» What the task requires
Using the records below, quote only the span that opens with the line containing "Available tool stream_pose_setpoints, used" and closes with the line containing "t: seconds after", exactly and inclusively.

- - - -

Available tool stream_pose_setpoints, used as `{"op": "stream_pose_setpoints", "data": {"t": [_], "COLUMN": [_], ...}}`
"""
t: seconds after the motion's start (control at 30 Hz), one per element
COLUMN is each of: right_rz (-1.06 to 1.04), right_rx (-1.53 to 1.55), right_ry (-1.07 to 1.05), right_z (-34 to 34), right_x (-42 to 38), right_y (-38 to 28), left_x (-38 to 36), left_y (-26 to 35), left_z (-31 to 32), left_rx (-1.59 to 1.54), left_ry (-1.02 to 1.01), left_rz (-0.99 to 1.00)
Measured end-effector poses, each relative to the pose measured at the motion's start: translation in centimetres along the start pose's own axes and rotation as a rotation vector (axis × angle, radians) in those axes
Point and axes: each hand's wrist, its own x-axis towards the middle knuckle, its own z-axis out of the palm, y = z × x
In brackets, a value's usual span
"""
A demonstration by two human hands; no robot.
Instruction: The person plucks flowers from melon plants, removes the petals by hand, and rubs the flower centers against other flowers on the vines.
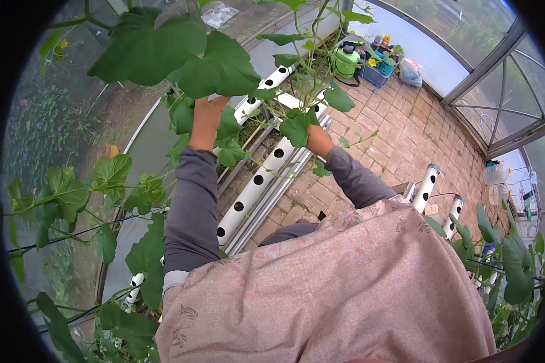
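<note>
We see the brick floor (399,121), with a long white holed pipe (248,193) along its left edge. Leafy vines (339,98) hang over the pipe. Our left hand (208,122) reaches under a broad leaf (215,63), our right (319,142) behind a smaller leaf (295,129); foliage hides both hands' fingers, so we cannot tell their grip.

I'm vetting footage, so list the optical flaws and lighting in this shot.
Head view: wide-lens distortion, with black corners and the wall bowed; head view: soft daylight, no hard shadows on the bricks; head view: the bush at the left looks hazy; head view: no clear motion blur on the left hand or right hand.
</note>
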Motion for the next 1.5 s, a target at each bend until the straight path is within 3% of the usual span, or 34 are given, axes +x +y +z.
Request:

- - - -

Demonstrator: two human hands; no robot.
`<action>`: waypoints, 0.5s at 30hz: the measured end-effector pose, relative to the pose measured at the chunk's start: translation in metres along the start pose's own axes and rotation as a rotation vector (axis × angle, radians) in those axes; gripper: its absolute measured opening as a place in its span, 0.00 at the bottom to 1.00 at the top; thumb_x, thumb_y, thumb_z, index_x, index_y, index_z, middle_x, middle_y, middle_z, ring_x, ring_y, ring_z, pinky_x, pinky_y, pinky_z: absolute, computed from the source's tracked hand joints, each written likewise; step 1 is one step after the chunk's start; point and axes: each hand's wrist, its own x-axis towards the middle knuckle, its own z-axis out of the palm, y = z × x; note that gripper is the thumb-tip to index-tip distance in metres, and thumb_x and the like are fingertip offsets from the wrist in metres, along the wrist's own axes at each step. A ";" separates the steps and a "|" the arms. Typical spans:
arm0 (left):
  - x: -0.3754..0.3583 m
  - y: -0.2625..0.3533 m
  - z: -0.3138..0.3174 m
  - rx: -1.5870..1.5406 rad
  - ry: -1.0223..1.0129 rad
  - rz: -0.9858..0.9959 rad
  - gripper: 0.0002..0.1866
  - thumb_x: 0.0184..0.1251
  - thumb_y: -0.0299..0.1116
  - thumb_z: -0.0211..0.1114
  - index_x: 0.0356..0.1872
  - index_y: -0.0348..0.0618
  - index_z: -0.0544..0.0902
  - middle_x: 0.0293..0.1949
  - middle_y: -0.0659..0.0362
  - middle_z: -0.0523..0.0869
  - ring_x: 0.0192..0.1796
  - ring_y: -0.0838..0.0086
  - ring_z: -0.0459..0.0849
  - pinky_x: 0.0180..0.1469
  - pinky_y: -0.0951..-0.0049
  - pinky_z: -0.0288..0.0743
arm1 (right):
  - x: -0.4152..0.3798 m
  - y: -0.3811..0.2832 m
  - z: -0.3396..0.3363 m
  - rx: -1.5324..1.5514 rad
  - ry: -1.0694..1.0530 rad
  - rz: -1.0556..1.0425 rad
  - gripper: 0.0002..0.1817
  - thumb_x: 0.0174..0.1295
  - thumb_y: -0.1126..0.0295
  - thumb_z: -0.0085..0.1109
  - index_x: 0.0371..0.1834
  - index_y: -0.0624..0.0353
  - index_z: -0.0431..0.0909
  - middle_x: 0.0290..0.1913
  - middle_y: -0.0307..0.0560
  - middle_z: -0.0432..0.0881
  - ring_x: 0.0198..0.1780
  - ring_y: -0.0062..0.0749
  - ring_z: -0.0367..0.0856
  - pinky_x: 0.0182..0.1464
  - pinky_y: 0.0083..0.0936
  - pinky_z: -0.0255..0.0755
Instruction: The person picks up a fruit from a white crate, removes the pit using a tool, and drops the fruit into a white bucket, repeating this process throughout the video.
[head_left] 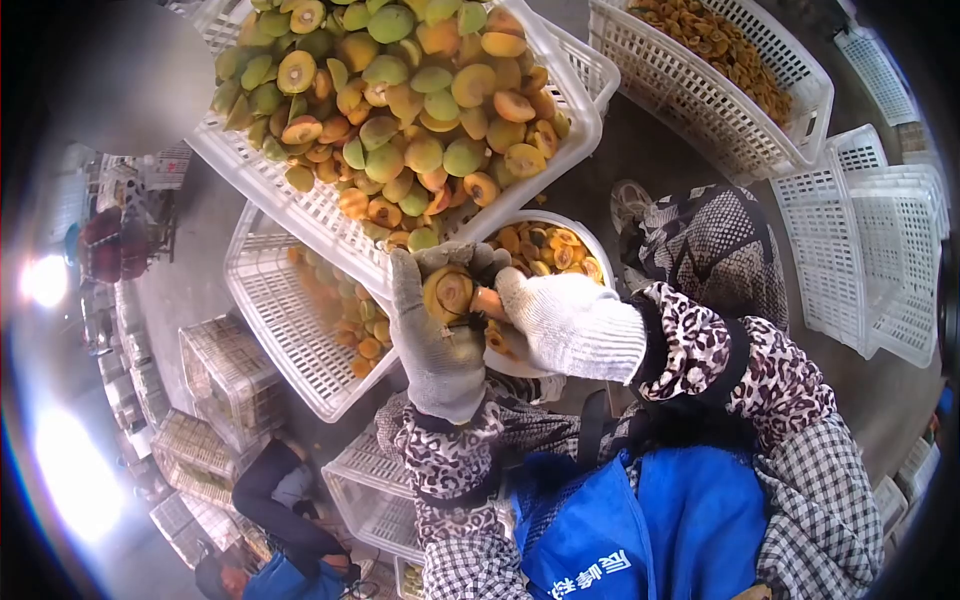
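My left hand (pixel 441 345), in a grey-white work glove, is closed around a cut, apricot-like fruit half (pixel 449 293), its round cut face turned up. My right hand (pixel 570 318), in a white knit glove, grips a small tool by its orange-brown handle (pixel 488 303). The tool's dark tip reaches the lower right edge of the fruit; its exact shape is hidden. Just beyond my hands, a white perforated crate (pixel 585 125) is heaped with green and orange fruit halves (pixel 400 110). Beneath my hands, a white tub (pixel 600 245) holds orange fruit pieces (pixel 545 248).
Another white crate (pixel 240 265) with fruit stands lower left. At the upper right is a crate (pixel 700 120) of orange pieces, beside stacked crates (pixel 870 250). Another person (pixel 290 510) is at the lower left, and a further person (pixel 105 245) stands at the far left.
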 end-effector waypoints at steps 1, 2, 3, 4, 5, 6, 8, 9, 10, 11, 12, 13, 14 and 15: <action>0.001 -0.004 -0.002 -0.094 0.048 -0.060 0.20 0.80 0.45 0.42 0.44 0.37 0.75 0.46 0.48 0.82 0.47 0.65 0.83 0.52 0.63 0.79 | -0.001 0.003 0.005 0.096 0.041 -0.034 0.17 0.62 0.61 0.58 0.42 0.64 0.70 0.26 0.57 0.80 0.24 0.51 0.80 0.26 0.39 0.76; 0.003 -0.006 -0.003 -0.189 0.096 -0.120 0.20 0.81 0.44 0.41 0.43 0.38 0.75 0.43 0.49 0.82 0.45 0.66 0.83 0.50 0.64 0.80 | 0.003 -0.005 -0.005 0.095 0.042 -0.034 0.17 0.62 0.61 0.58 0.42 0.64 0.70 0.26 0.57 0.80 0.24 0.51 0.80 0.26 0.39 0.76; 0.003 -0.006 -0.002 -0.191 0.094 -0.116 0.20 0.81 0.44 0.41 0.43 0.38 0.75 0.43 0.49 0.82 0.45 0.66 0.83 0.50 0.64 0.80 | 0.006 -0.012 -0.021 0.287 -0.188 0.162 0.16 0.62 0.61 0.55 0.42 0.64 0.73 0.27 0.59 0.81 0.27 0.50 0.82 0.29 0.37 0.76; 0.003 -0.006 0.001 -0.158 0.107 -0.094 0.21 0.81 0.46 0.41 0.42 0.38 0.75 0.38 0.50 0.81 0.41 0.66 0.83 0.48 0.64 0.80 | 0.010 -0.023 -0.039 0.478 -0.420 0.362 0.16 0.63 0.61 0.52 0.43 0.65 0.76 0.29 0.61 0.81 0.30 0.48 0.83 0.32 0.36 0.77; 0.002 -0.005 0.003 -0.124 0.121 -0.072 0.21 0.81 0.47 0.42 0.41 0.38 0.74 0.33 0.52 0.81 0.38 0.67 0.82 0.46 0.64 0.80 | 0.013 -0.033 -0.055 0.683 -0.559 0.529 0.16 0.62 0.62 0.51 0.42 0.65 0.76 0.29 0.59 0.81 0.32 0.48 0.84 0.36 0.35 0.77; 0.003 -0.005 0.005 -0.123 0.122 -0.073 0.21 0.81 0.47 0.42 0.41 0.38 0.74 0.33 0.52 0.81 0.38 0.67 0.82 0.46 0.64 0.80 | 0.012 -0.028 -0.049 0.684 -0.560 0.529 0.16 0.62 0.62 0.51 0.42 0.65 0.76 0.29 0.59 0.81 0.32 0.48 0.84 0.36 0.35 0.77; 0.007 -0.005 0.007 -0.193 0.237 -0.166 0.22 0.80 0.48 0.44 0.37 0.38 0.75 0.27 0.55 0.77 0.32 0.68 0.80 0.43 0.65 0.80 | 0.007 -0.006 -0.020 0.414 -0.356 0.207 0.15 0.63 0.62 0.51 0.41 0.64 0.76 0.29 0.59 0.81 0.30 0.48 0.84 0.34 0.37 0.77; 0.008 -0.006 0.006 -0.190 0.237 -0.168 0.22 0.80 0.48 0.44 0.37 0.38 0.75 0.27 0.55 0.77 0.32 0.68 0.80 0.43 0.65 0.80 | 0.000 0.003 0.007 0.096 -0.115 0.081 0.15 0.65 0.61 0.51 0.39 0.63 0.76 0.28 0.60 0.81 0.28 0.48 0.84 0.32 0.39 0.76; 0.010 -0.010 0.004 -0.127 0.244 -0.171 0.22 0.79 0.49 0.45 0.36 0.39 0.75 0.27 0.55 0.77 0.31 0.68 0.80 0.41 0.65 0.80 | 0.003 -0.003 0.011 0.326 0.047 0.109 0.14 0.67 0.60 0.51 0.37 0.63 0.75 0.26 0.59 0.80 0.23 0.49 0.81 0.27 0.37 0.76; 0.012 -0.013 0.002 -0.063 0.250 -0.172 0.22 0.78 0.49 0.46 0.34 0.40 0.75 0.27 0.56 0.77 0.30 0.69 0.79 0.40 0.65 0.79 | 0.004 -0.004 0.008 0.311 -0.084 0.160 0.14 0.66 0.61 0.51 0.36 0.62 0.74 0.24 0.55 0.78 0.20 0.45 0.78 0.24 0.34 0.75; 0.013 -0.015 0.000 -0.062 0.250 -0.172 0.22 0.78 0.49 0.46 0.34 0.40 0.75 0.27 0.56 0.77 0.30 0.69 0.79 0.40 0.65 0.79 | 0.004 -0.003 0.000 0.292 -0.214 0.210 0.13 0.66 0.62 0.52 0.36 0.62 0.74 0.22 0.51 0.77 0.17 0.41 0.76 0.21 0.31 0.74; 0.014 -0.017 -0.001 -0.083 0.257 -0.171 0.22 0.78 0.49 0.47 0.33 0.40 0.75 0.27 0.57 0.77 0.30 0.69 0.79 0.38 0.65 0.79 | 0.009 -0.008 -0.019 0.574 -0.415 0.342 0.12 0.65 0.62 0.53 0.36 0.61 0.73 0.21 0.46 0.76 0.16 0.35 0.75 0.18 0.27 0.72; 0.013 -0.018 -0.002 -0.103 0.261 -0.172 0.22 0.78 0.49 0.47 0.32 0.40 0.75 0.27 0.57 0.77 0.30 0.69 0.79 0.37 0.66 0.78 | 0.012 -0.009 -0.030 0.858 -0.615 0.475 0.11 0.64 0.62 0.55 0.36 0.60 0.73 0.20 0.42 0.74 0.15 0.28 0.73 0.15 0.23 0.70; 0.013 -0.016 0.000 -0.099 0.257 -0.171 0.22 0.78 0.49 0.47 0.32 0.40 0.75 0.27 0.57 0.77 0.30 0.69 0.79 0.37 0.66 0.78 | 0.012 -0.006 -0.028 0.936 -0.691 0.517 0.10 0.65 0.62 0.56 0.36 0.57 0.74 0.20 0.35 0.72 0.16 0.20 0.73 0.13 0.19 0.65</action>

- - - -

» Answer to this problem
Available tool stream_pose_setpoints, used as `{"op": "stream_pose_setpoints", "data": {"t": [_], "COLUMN": [_], ...}}`
"""
t: seconds after the motion's start (control at 30 Hz), one per element

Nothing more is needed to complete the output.